## Problem statement
Find all lines below containing the string "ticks" and return them.

:: Exercise input

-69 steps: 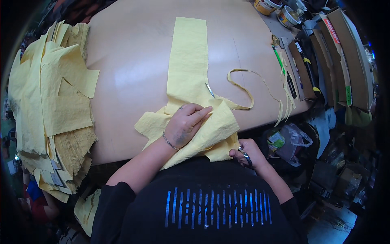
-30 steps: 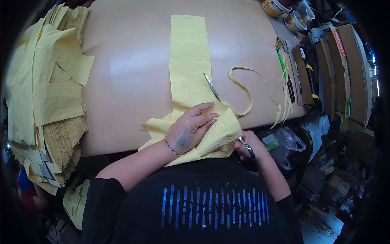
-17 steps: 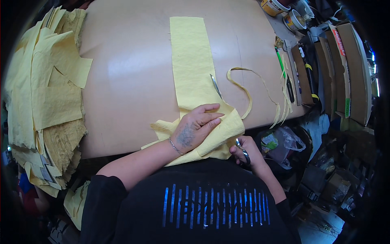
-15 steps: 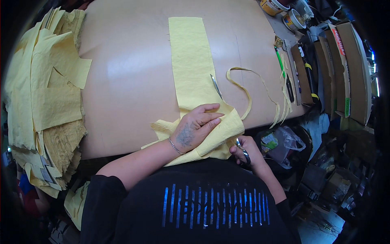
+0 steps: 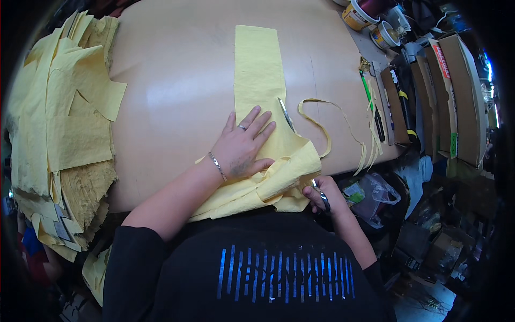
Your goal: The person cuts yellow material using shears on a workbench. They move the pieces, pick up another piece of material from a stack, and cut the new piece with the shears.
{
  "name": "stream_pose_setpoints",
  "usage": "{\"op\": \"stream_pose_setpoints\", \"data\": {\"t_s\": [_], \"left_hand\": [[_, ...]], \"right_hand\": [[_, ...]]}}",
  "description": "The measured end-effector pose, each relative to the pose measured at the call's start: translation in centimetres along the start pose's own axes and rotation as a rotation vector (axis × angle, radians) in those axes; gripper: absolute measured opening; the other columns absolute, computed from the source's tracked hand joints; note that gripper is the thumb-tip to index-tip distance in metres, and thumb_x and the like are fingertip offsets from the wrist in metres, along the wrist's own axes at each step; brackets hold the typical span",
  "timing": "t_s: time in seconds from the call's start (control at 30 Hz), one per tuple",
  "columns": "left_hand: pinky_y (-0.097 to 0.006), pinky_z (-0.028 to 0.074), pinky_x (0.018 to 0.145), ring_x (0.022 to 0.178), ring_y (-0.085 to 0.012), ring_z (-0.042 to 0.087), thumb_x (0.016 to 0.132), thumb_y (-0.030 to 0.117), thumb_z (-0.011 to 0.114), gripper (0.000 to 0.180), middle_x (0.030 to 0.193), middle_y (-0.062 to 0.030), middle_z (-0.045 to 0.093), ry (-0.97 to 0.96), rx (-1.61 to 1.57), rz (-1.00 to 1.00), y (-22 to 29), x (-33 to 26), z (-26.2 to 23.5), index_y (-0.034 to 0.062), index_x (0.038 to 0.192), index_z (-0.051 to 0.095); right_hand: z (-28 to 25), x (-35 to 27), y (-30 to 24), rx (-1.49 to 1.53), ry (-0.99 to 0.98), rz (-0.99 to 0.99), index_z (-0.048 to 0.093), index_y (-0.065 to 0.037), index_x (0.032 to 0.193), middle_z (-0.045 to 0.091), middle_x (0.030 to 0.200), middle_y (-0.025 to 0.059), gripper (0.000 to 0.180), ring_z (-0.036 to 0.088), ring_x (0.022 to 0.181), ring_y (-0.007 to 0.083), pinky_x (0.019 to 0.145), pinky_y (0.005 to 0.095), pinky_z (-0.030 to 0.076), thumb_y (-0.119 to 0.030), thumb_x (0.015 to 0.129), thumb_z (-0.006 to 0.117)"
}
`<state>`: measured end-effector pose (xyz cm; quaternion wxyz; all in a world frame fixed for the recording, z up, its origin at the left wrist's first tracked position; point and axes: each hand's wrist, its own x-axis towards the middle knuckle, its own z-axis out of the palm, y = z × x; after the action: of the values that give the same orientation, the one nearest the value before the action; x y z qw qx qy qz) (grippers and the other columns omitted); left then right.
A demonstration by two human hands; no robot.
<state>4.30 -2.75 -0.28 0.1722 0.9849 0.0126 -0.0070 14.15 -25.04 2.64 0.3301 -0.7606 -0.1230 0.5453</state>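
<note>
A long strip of yellow cloth (image 5: 259,64) runs away from me over the table, and its near part lies bunched and folded at the table's edge. My left hand (image 5: 244,144) rests on the cloth with its fingers stretched out; it wears a ring and a chain bracelet. To the right, my right hand (image 5: 328,196) is closed round the handles of metal scissors (image 5: 286,114). One blade shows on top along the strip's right edge, while the folded cloth hides the middle of the scissors.
A tall stack of yellow cloth pieces (image 5: 80,139) fills the left side. A thin cut-off strip (image 5: 326,129) curls on the table (image 5: 177,80). Farther right are a green pen (image 5: 366,86), more offcuts, tubs (image 5: 358,15) and upright cardboard (image 5: 465,102). A plastic bag (image 5: 380,196) sits below the edge.
My left hand has moved forward from the bunched fold and spread flat on the strip. The cloth's far end has shifted slightly right in view. My right hand keeps hold of the scissors.
</note>
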Motion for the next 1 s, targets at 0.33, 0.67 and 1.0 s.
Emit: {"op": "stream_pose_setpoints", "data": {"t_s": [0.33, 0.67, 1.0], "left_hand": [[-0.062, 0.02, 0.093, 0.13, -0.0284, 0.01, 0.076, 0.047, 0.05, 0.075, 0.139, -0.0103, 0.014, -0.053, 0.016, -0.168, 3.1, -1.3, 1.1, 0.0067, 0.132, 0.021], [-0.064, 0.022, 0.09, 0.13, -0.0284, 0.009, 0.075, 0.049, 0.048, 0.076, 0.139, -0.0101, 0.014, -0.044, 0.016, -0.212, 4.5, -1.8, 2.2, 0.0054, 0.132, 0.022], [-0.067, 0.02, 0.088, 0.123, -0.0269, 0.026, 0.077, 0.047, 0.048, 0.066, 0.134, -0.0113, 0.027, -0.036, 0.162, -0.187, 5.5, -1.5, 1.6, 0.0019, 0.125, 0.036]], "right_hand": [[-0.5, -0.9, 0.7, -0.002, -0.044, 0.018, 0.057, 0.001, 0.082, 0.05, 0.056, 0.0, 0.061, 0.046, 0.041, 0.0063, 0.037, 0.0208, 0.039, -0.056, 0.063, 0.065], [0.2, -1.4, 1.9, -0.012, -0.013, 0.028, 0.056, 0.002, 0.076, 0.049, 0.052, 0.0006, 0.057, 0.046, 0.038, 0.0071, 0.035, 0.021, 0.037, -0.053, 0.064, 0.067], [-0.4, -1.3, 1.4, -0.04, -0.09, -0.017, 0.055, 0.002, 0.076, 0.049, 0.052, 0.001, 0.062, 0.048, 0.039, 0.0082, 0.038, 0.0219, 0.039, -0.058, 0.064, 0.063]]}}
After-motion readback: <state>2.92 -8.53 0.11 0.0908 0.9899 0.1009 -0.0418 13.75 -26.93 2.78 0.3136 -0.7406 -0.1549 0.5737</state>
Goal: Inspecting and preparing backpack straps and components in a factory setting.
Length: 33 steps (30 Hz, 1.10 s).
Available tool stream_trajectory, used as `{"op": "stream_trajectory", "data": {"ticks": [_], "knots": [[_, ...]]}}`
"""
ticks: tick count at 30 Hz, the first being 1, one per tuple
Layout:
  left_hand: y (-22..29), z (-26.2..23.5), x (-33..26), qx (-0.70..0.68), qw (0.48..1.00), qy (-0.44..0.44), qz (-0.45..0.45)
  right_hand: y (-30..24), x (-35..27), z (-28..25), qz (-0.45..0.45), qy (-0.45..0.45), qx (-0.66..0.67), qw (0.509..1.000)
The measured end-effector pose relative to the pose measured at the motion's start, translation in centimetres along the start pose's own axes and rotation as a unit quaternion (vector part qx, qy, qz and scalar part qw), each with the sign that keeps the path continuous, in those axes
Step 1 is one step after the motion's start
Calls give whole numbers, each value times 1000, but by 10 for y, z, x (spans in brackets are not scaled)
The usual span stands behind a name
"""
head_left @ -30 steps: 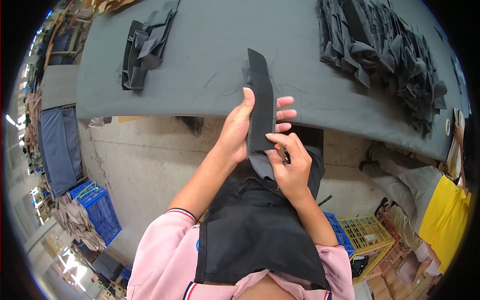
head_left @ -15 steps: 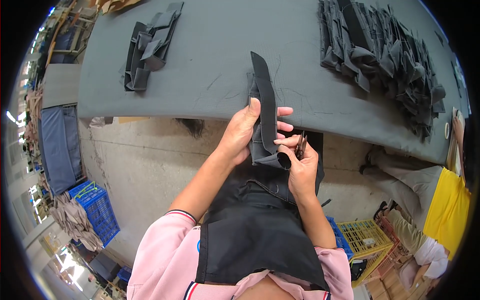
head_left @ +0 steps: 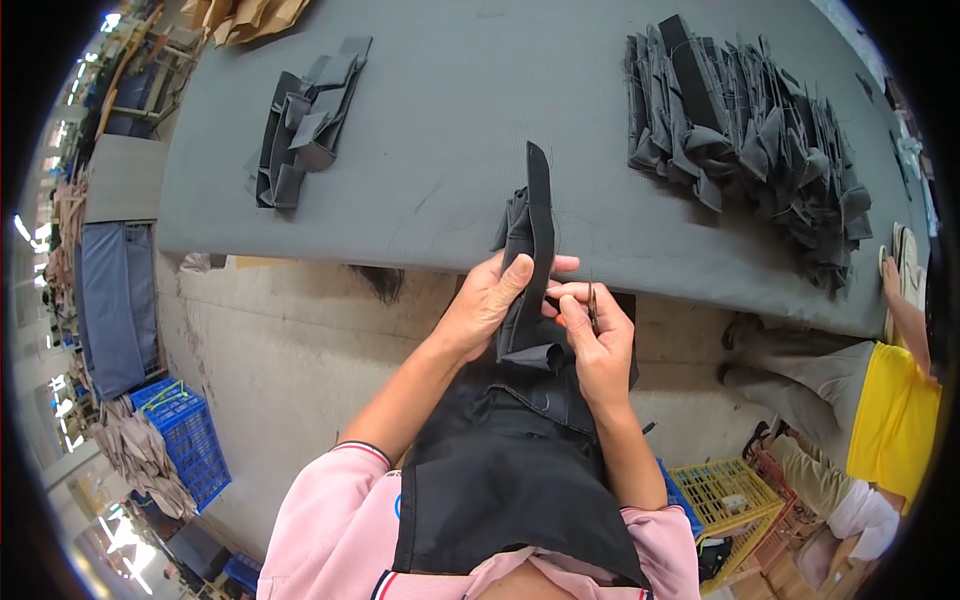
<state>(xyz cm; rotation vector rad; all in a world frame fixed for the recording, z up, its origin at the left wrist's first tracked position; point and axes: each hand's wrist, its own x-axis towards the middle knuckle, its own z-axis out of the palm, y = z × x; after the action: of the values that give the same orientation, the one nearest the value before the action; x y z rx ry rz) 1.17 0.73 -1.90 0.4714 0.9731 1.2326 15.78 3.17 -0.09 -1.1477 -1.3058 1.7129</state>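
My left hand is closed around a sewn dark grey fabric piece with a long black strip along it, its thumb pressed on the near face. The piece points away from me, and its far end reaches over the table edge. At its lower end the fabric curls into an open loop. My right hand is closed on small dark thread snips, whose points stick up past the fingers. Its thumb and forefinger tips are close beside the strip's right edge; whether they touch it I cannot tell.
A grey-covered table spans the front. On it lie a small fabric stack at left and a large heap of similar pieces at right. Crates, a blue one and a yellow one, stand on the floor. A person in yellow is at right.
The fabric piece has turned more edge-on, narrowing the strip's visible face. My right fingers have moved up from its lower end to the strip's side, snips still in hand. The view has shifted slightly.
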Motion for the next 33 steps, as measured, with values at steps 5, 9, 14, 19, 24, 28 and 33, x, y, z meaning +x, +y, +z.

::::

## Task response
Available tool stream_trajectory, used as `{"op": "stream_trajectory", "data": {"ticks": [_], "knots": [[_, ...]]}}`
ticks: tick count at 30 Hz, the first being 1, one per tuple

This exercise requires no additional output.